Alongside this concept of human-AI collaboration, another key to harnessing AI's power in drug discovery and R&D lies in considering not only the quantity of data, but also its quality and complexity. Reliable and representative data is crucial for AI to perform optimally in biomedicine. Therefore, creating an environment conducive to processing and learning from high-quality data is a critical step in unleashing AI's transformative potential.
AI and public data
Public data, widely recognised for its value, is one such resource AI can leverage for gaining insights. However, there are still many challenges to be overcome - including the fact that the public data landscape is far from uniform. Moreover, not all publicly available data is of high quality and some datasets are frankly subpar.
The considerable differences in experimental procedures, data annotations, and overall data quality across various studies present a significant challenge. For example, in regards to data collection, the different studies from which public data is derived are often conducted under unique conditions, which may not align perfectly with the goals of repurposing the data. Another major hurdle is the inconsistency in metadata annotations, which can range from experimental procedures to disease classifications. Even within the same institution, there may be no consensus on, for instance, the exact criteria for classifying disease severity levels, leading to divergent judgments among physicians. All of this means that effective data integration, while essential, is by no means straightforward.
Hence, it's vital to carefully assess the applicability of each dataset for its intended (re)purpose, conduct thorough quality control, and invest significant effort in integrating data effectively. Overcoming these hurdles is essential to fully leveraging AI in advancing drug discovery and research.
How to proceed
At BioLizard, we have acquired a deep understanding of what it takes for AI to succeed in biological research, and developed an approach based on a blend of biological insight and computational prowess.
A first important step in applying AI to biomedical data is to carefully curate and access data inputs, aided by computational tools that streamline the manual assessment. There are two different strategies that can work to accomplish this:
- Meticulously curating and annotating datasets specifically chosen to answer certain biological questions, followed by an in-depth analysis of this data. AI can be used to assist this process, but human curation remains important to achieving high-quality datasets.
- Gathering vast amounts of data, integrating it, and then using AI as a mediator to unveil recurring and meaningful biological patterns and remove noise. This approach is particularly effective in well-studied disease areas, and is grounded in the belief that despite biases and potential mis-annotations, a large enough dataset will inherently contain valid biological signals. But a word of caution is appropriate here: if not carefully managed, systematic biases can be amplified by large datasets…
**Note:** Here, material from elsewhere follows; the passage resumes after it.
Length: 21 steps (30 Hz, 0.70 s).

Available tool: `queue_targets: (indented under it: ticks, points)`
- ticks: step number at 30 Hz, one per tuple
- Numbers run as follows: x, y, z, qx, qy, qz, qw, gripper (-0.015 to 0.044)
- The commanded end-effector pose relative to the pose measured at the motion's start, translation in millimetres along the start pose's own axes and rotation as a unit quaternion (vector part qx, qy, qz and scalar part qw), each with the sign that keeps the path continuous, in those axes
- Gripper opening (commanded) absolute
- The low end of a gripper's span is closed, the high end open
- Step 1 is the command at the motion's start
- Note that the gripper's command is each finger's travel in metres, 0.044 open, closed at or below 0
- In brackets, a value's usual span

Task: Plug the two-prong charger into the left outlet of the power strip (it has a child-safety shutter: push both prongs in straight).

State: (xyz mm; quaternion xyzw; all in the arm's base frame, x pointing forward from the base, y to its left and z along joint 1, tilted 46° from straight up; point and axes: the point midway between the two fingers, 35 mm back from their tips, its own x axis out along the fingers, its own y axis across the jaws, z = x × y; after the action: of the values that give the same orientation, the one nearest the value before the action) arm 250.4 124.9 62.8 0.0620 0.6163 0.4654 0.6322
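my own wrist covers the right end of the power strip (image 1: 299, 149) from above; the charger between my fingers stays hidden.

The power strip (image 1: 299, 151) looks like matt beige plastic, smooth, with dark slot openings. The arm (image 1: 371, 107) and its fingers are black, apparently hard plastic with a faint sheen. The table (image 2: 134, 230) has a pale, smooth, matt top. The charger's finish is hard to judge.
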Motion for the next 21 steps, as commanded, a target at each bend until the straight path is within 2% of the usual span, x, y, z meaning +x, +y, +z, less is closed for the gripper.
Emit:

It’s also possible to take a hybrid approach. For instance, we might compare proprietary datasets with public ones, measuring the 'distance' between them to filter out data that significantly deviates from our biological interest. Alternatively, we might select datasets based on specific molecular criteria from the outset.
Unique biological questions pose unique challenges and require custom approaches
Based on experience, we know that each biological problem and data architecture presents a unique challenge - necessitating bespoke analytical solutions. At BioLizard, our goal is not just to process data, but to transform it into valuable insights, tailored to the specific needs and questions of each project.